## Requirement
In the listing below, the lines starting with the line with "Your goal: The" and going on through the line with "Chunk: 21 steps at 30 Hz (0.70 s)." are to be reproduced exactly, and only those.

## Input records
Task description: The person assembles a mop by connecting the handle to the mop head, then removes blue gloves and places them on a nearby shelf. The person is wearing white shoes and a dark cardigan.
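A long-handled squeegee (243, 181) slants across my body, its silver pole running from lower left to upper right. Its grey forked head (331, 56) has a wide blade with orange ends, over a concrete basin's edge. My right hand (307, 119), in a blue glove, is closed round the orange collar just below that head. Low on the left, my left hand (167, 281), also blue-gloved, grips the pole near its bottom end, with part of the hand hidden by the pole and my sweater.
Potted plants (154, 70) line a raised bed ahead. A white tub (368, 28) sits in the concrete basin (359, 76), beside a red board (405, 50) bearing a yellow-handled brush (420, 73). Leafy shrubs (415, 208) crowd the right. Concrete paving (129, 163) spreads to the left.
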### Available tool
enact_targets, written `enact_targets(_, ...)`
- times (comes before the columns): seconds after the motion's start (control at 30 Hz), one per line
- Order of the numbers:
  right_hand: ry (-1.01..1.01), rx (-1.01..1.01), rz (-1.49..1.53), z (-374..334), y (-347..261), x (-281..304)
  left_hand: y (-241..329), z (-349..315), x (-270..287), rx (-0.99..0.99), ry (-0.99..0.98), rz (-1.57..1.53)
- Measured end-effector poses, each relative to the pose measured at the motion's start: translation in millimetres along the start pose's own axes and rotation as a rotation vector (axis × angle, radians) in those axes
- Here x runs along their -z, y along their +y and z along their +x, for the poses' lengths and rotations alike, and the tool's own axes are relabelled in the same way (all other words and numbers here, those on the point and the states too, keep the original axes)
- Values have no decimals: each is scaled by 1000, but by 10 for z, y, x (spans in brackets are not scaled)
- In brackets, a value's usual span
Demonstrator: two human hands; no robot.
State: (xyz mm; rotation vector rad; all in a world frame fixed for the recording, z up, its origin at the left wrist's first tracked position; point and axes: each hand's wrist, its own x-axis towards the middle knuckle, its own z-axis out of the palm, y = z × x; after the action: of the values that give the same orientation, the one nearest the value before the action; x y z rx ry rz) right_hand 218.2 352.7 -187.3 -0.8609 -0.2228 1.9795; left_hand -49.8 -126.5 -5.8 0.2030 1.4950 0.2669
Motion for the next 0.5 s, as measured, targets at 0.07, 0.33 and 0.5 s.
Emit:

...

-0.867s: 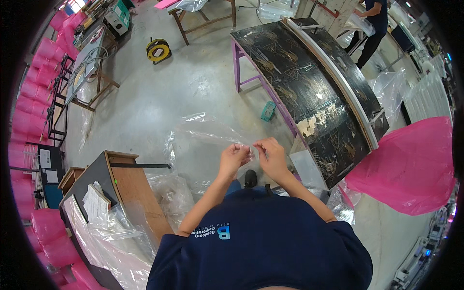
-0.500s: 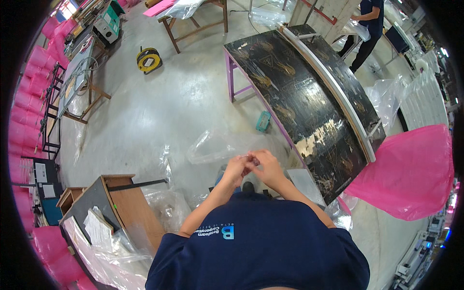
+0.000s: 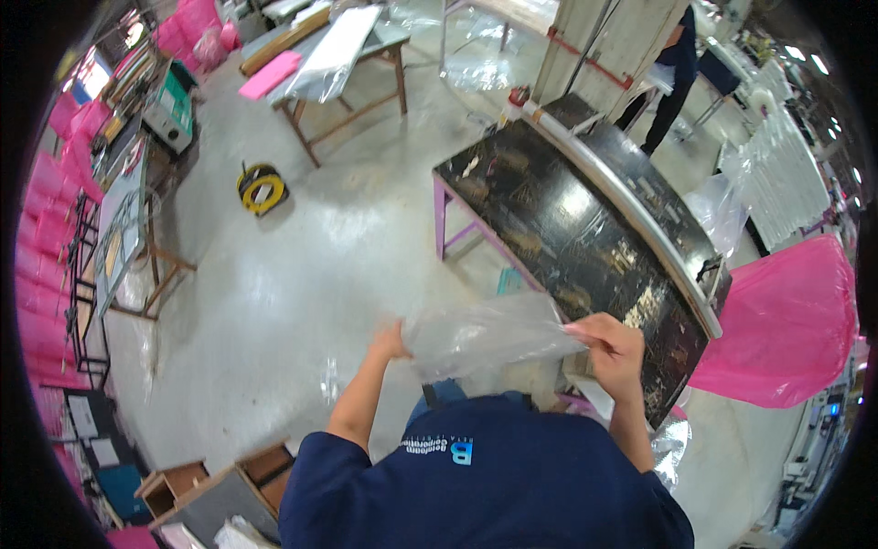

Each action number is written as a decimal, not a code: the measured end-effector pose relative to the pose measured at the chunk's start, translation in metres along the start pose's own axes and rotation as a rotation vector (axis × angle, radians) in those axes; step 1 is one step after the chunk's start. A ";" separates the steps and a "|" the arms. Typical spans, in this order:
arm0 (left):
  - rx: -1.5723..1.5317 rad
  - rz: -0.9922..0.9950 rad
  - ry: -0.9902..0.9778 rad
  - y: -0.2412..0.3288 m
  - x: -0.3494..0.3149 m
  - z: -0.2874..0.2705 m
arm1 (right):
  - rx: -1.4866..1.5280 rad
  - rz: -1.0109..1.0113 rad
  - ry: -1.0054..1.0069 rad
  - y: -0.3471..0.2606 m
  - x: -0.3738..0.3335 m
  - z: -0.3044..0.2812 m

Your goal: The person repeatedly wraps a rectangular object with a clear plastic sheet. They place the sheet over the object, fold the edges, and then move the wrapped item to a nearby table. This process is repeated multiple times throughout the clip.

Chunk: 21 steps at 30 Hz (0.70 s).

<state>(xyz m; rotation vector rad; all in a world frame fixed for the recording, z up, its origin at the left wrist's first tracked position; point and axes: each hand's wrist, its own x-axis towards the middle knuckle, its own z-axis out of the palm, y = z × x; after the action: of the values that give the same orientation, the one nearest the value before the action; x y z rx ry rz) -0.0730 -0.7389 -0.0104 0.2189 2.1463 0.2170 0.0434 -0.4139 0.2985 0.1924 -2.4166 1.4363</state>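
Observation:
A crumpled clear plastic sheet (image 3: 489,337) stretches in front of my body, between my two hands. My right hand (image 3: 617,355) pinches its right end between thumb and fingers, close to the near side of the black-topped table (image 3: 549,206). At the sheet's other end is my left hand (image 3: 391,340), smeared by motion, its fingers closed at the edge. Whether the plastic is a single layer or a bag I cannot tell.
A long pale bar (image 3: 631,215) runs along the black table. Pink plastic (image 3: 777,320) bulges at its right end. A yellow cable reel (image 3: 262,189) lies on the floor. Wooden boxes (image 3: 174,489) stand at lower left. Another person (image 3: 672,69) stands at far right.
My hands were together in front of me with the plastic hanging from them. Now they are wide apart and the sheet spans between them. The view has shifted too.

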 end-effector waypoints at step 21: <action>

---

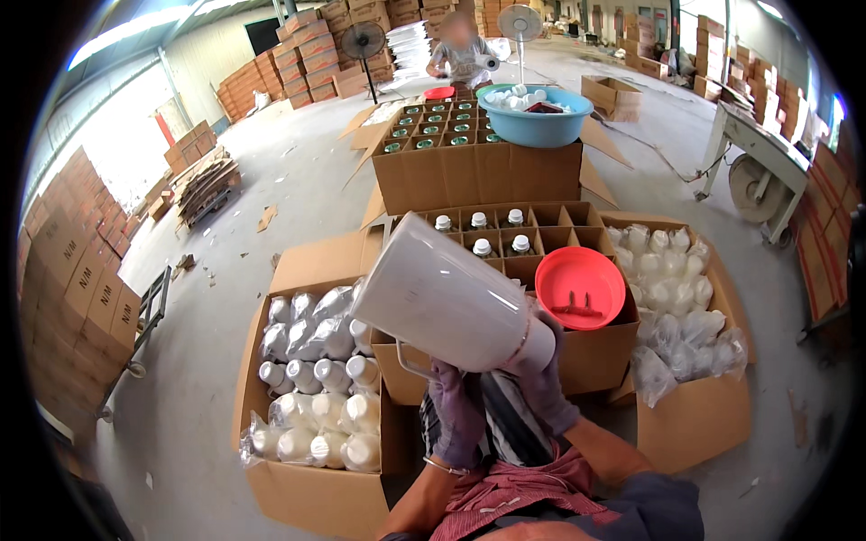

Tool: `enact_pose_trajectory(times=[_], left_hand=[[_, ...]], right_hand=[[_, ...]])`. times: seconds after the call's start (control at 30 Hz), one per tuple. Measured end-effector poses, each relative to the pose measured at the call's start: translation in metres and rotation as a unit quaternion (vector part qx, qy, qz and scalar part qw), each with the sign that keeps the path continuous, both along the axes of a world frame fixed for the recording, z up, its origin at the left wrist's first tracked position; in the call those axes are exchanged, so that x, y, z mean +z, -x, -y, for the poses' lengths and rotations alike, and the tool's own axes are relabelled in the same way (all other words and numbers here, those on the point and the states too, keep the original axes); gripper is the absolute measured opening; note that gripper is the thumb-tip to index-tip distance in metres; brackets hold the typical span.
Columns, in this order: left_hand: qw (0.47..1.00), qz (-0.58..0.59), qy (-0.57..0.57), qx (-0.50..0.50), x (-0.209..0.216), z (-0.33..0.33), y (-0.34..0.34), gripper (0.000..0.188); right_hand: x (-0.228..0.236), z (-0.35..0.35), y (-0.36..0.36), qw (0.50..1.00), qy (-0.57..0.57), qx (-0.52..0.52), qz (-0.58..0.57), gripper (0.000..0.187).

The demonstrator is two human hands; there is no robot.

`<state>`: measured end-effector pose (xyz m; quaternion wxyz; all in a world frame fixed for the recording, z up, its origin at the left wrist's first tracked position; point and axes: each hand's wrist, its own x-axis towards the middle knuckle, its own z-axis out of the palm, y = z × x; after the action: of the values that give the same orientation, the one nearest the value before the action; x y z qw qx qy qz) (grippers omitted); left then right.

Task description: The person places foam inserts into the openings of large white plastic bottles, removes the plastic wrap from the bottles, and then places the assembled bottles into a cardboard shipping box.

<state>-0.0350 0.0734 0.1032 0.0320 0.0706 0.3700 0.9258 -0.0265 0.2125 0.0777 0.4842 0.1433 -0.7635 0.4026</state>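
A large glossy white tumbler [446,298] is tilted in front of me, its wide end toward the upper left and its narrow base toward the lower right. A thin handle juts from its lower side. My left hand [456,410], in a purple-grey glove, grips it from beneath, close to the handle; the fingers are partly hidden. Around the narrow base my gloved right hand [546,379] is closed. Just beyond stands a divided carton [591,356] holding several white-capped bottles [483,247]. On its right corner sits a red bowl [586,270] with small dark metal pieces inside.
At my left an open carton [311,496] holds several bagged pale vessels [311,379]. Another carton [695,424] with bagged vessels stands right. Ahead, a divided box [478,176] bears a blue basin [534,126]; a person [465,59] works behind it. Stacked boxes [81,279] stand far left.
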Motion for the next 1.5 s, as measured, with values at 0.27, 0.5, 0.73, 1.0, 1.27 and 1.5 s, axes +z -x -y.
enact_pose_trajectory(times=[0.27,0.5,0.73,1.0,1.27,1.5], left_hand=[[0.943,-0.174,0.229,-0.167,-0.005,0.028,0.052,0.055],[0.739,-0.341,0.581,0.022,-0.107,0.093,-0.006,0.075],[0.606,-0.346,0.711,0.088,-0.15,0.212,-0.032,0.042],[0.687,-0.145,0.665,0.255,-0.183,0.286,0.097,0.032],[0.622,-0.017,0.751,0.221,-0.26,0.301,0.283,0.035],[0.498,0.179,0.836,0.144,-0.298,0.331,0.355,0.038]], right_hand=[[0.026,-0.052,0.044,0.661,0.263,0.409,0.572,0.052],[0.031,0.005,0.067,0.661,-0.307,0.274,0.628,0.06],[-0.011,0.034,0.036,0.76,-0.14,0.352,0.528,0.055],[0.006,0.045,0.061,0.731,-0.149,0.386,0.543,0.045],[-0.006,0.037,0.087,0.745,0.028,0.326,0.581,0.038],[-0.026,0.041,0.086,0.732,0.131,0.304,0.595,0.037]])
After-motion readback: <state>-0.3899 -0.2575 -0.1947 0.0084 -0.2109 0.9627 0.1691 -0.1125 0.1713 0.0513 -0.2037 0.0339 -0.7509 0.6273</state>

## Written answer
Your goal: The person repeatedly wraps a rectangular object with a clear plastic sheet. They place the sheet over the object, fold the edges, and then move the wrapped item to a nearby table. This process is repeated multiple times throughout the clip.

Chunk: 21 steps at 30 Hz (0.70 s).

No additional response is required.